Google Safe Browsing is a service that allows developers and browsers to check if a URL contains malware or phishing content. The service relies on a list of URLs that are regularly updated based on data collected from users.
The list of browsers that rely on the Google Safe Browsing service includes Chrome, Safari, Vivaldi, Firefox, and GNOME Web. As you can see, Google Chrome is not the only browser using the service.
How Does Google Safe Browsing Work?
To use Safe Browsing, Chrome saves a series of mandatory cookies on your machine. Every time you visit a website, Save Browsing compares that URL against the list of URLs from its database. If any matches are found, you’ll get an alert. The type of alert you receive depends on the threat detected: malware, potentially unsafe scripts, phishing scripts, and other threats.
How to Enable Safe Browsing in Chrome
On Android and iOS
- Launch Chrome and tap More (the three dots).
- Then select Settings → Privacy and security.
- Tap Safe Browsing and enable the option.
- Launch Chrome and click on More (the three dots next to your account picture).
- Then go to Settings.
- Select Privacy and security, and then Security.
- After that, select the Safe Browsing protection level you want to use.
- Refresh the browser to apply the changes.
There are three protection levels available. Each level brings its own specific security features. Of course, if you don’t want to take any risks, enable Enhanced Protection.
Safe Browsing Enhanced Protection
This level offers proactive protection against malicious websites. In other words, Chrome will nip threats in the bud. Or as Google says:
Predicts and warns you about dangerous events before they happen.
You’ll receive alerts about potentially unsafe webpages, download files, and extensions. You’ll also get alerts about password breaches.
If you enable this option, keep in mind that Chrome will send your browsing data to Google. As Google explains:
Sends URLs to Safe Browsing to check them. Also sends a small sample of pages, downloads, extension activity, and system information to help discover new threats. Temporarily links this data to your Google Account when you’re signed in, to protect you across Google apps.
If you want to learn more about Enhanced Safe Browsing Protection in Chrome, check out this blog post from Google.
Safe Browsing Standard Protection
This option alerts you about any websites, downloads, and extensions confirmed to be dangerous.
URLs are analyzed and compared against the most recent copy of the Safe Browsing list stored locally on your system. So, there’s no direct connection to Safe Browsing’s servers for now. But if a website is trying to inject malware into your computer or steal your credentials, Chrome will send that URL to Safe Browsing’s servers.
You can enable a series of additional options, including alerts about password breaches.
By checking this option, you basically turn off Safe Browsing. Your computer won’t be protected against malicious websites. And Chrome won’t alert you about any cyber-threats.
We don’t recommend disabling Safe Browsing. If you’re worried about your browsing data being sent to Google, you can enable Standard Protection.
Safe Browsing Lookup API
Google also maintains the Safe Browsing Lookup API. Developers can use this security protocol to check URLs against Google’s lists of unsafe webpages. If an URL has been flagged as a phishing and deceptive website or as a webpage hosting malware, the API will return an Unsafe result.
Many users expressed their privacy concerns in regards to the Lookup API. This is because the protocol does not hash the URLs to be analyzed. As a result, the server knows what URLs API users have analyzed.
Safe Browsing Update API
On the other hand, if you’re a regular browser user, there’s nothing to worry about. Chrome uses the Safe Browsing Update API. This tool downloads an encrypted list of URLs (32-bit hash prefixes) on your computer. So when your browser checks an URL, the server doesn’t know what website is analyzed.
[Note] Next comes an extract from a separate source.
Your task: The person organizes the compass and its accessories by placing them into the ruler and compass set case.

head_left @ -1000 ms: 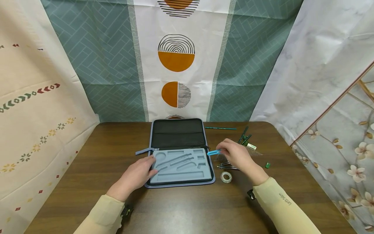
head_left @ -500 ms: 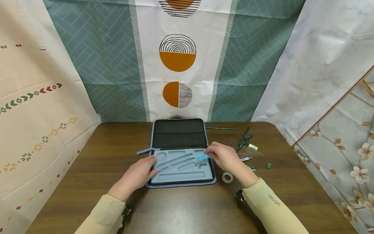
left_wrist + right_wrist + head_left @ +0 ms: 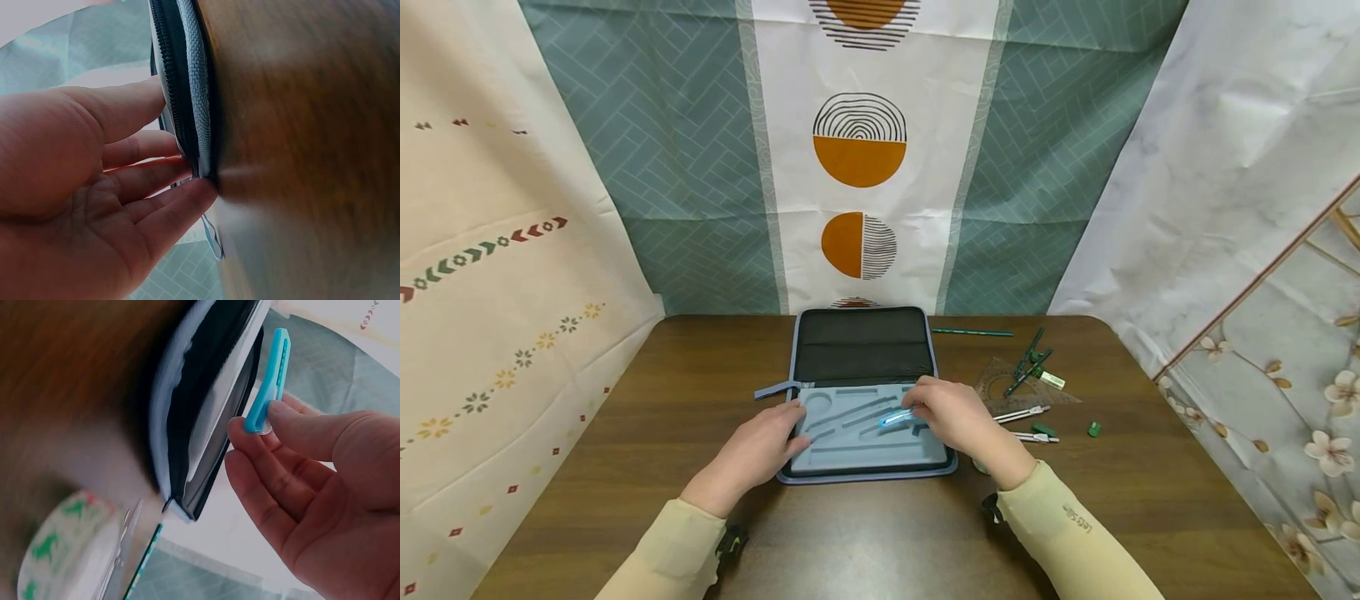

Furthermore, when Chrome sends a verification request to Google, it sends only the first 32 bits of an SHA-256 hash of that URL. Google cannot determine the complete URL based only on a partial URL fingerprint.
If you want to learn more about the Safe Browsing API, check out this support page from Google Developers.
⇒ Fun Facts:
- Did you know that Google updates the Safe Browsing list every 30 minutes?
- Google Safe Browsing protects over four billion devices every single day. Thanks, Google!